REQUIRED WORK:
Copy out the full listing that comes next, exactly.

▶

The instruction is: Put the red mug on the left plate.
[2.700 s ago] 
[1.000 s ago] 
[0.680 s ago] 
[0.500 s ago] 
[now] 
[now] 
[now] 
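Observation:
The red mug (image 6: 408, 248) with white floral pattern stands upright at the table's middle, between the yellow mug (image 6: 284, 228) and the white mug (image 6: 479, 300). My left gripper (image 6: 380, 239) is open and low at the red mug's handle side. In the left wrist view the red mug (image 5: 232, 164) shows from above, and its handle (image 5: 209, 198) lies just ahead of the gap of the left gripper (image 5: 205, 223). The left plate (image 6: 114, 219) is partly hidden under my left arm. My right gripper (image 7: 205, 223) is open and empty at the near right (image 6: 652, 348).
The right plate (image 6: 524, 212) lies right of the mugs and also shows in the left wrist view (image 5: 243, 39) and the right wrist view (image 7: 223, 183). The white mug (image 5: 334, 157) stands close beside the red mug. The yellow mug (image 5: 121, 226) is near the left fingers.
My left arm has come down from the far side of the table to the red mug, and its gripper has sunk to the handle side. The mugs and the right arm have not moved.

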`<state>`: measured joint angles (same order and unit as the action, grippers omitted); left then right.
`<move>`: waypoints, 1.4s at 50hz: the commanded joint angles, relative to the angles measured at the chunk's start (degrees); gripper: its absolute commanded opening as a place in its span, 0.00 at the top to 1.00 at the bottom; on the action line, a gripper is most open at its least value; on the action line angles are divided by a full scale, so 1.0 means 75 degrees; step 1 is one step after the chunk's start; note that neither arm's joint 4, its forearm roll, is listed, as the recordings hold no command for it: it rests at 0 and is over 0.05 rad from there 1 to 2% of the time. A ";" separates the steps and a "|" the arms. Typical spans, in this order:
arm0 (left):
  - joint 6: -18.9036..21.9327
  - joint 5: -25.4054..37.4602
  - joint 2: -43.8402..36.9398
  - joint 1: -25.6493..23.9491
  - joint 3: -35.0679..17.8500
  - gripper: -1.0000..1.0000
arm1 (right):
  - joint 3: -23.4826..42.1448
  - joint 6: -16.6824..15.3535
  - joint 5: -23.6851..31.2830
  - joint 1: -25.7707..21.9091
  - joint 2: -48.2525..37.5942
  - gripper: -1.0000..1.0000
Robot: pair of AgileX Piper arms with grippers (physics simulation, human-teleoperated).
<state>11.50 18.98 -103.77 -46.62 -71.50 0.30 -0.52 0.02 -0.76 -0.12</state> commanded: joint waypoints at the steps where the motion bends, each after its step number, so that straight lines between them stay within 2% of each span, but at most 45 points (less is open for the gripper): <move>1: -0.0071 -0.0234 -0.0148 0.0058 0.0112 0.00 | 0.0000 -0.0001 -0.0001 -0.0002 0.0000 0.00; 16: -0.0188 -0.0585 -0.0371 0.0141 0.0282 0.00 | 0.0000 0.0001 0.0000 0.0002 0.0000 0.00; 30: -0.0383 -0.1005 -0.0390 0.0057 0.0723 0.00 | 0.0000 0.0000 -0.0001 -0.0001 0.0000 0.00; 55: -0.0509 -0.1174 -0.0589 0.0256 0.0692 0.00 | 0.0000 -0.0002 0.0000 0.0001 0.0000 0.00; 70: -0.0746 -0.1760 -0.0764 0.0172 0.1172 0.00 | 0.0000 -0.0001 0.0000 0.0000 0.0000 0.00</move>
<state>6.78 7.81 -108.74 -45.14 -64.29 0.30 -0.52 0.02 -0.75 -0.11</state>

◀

RESPONSE TO THIS EXERCISE:
The instruction is: Put the red mug on the left plate.
[2.700 s ago] 
[1.000 s ago] 
[0.680 s ago] 
[0.500 s ago] 
[now] 
[now] 
[now] 
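Observation:
The red mug (image 6: 408, 248) with white floral pattern stands upright at the table's middle, between the yellow mug (image 6: 284, 228) and the white mug (image 6: 479, 300). My left gripper (image 6: 380, 239) is open and low at the red mug's handle side. In the left wrist view the red mug (image 5: 232, 164) shows from above, and its handle (image 5: 209, 198) lies just ahead of the gap of the left gripper (image 5: 205, 223). The left plate (image 6: 114, 219) is partly hidden under my left arm. My right gripper (image 7: 205, 223) is open and empty at the near right (image 6: 652, 348).
The right plate (image 6: 524, 212) lies right of the mugs and also shows in the left wrist view (image 5: 243, 39) and the right wrist view (image 7: 223, 183). The white mug (image 5: 334, 157) stands close beside the red mug. The yellow mug (image 5: 121, 226) is near the left fingers.
My left arm has come down from the far side of the table to the red mug, and its gripper has sunk to the handle side. The mugs and the right arm have not moved.
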
`<state>`: measured joint angles (same order and unit as the action, grippers omitted); left then right.
`<move>`: waypoints, 1.4s at 50hz: the commanded joint angles, relative to the angles measured at the chunk's start (degrees); gripper: its absolute commanded opening as a place in its span, 0.00 at the top to 1.00 at the bottom; on the action line, a gripper is most open at its least value; on the action line angles are divided by a full scale, so 1.0 means 75 degrees; step 1 is one step after the chunk's start; note that neither arm's joint 4, its forearm roll, is listed, as the recordings hold no command for it: it rests at 0 and is over 0.05 rad from there 1 to 2% of the time. A ";" separates the steps and a "|" the arms. Typical spans, in this order:
arm0 (left):
  - joint 6: -18.9036..21.9327
  - joint 5: -25.4054..37.4602
  - joint 2: -43.8402..36.9398
  - joint 1: -25.6493..23.9491
  - joint 3: -35.0679..17.8500
  - gripper: -1.0000..1.0000
arm1 (right):
  - joint 3: -23.4826..42.1448
  - joint 6: -16.6824..15.3535
  - joint 5: -23.6851..31.2830
  - joint 1: -25.7707..21.9091
  - joint 2: -48.2525..37.5942
  - gripper: -1.0000..1.0000
Robot: pair of AgileX Piper arms with grippers (physics simulation, human-teleoperated).
<state>11.50 18.98 -103.77 -46.62 -71.50 0.30 -0.52 0.02 -0.76 -0.12</state> commanded: joint waypoints at the steps where the motion bends, each after its step number, so that straight lines between them stay within 2% of each span, but at most 45 points (less is open for the gripper): <move>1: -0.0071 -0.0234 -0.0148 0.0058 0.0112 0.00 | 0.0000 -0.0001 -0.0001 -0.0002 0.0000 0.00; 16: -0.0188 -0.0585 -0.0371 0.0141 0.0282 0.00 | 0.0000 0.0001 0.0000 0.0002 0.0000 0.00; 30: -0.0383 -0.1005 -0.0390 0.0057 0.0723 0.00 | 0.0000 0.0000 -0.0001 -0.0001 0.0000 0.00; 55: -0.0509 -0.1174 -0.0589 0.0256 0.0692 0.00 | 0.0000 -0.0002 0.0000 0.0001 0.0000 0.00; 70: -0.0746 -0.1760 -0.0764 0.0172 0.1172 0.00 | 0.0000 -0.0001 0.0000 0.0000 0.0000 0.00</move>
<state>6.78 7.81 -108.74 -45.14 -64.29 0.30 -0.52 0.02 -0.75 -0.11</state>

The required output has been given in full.